**WHAT TO WORK ON:** How many separate lines of the data contain "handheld"? Give the count and nothing else.
======== DATA EXTRACT
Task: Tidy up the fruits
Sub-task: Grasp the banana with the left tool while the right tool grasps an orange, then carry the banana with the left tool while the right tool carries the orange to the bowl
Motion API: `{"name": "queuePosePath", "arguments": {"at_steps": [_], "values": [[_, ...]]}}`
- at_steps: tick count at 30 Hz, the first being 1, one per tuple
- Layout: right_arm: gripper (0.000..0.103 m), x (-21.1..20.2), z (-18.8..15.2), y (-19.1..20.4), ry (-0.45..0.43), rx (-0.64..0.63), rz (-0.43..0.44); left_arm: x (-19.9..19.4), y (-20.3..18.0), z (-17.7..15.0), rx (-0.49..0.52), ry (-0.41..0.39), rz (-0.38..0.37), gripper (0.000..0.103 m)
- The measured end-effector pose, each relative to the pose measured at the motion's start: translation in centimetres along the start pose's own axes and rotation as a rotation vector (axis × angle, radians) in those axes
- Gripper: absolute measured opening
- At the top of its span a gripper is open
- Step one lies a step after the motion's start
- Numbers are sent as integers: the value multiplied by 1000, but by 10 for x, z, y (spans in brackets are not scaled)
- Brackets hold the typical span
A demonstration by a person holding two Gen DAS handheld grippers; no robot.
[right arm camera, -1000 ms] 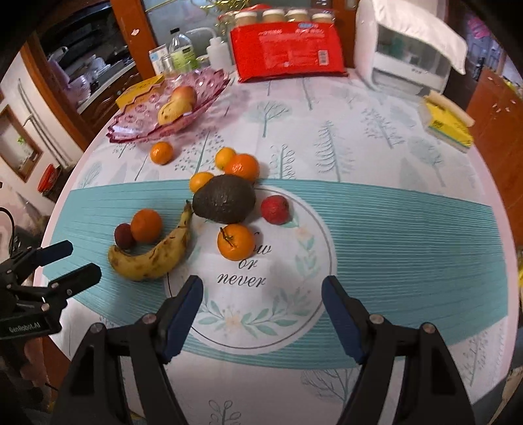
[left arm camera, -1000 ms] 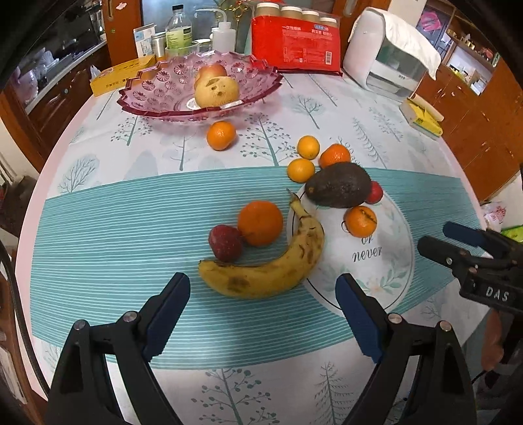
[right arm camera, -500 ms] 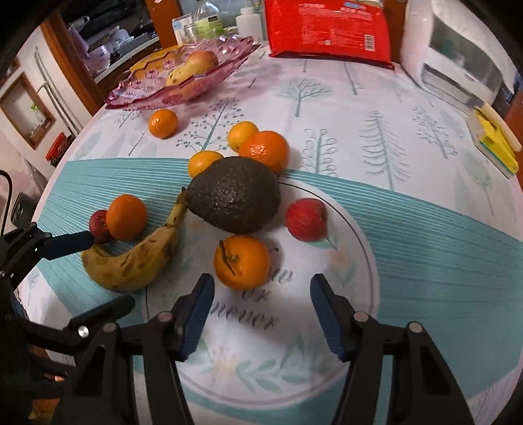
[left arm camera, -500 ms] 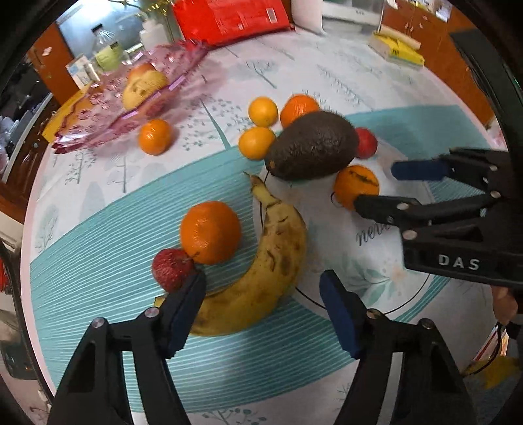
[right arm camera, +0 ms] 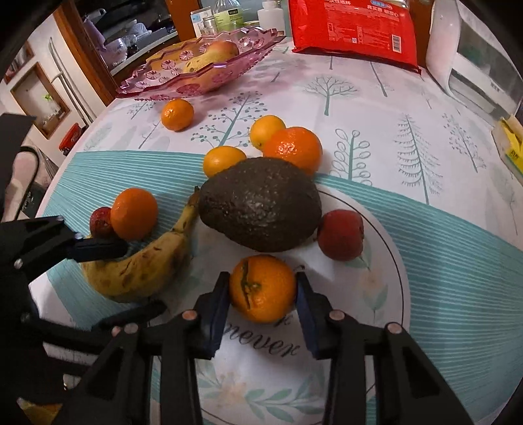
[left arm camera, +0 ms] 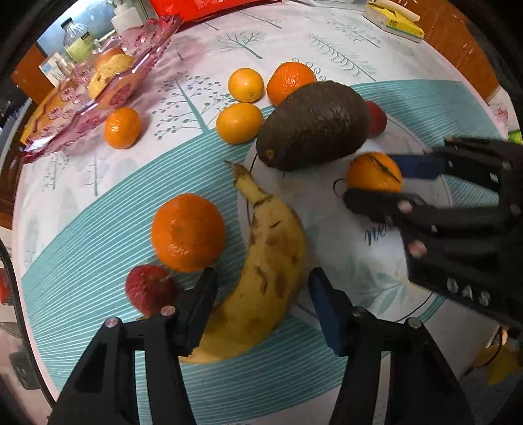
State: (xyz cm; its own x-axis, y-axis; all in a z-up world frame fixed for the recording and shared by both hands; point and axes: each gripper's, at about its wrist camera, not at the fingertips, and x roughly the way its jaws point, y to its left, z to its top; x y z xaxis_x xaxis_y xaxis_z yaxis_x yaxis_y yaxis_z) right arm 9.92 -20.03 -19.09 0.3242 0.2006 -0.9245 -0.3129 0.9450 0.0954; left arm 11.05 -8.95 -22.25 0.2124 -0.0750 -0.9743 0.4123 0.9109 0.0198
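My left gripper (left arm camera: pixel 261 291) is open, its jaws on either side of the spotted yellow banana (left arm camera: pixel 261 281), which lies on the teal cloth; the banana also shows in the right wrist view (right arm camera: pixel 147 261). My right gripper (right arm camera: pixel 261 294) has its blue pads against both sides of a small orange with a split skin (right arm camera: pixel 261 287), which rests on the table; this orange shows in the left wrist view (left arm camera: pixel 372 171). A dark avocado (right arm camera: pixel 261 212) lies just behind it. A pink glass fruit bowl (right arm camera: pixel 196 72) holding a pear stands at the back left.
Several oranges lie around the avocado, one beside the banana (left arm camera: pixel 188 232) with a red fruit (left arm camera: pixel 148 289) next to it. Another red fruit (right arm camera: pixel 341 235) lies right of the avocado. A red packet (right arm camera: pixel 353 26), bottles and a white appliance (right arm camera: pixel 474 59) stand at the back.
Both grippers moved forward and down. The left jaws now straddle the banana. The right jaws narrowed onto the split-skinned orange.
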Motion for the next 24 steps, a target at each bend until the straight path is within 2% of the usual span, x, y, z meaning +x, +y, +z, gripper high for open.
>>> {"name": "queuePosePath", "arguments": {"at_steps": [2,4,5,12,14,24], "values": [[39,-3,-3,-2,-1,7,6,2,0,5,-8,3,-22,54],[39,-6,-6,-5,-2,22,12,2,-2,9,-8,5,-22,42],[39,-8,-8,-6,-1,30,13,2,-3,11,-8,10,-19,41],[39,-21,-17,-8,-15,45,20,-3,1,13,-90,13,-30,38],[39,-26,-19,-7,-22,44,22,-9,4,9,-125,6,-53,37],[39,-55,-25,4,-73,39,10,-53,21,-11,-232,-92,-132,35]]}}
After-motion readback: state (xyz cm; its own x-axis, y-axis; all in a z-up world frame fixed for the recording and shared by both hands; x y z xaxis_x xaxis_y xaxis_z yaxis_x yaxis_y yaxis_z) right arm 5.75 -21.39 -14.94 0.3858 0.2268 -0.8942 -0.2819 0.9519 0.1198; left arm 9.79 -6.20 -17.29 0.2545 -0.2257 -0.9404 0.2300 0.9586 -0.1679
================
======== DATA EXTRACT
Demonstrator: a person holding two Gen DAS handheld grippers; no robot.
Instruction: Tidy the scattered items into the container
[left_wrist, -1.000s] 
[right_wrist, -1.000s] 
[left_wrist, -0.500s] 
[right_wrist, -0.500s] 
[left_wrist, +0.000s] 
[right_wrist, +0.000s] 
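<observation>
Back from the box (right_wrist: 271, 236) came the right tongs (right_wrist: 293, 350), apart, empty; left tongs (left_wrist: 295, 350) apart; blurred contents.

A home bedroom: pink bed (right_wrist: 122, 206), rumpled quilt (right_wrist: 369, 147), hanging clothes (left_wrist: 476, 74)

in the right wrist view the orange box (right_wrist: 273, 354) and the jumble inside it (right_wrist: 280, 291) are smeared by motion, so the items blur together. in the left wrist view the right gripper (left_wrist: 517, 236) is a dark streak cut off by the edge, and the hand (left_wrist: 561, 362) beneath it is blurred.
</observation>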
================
**SOLUTION BELOW:** 2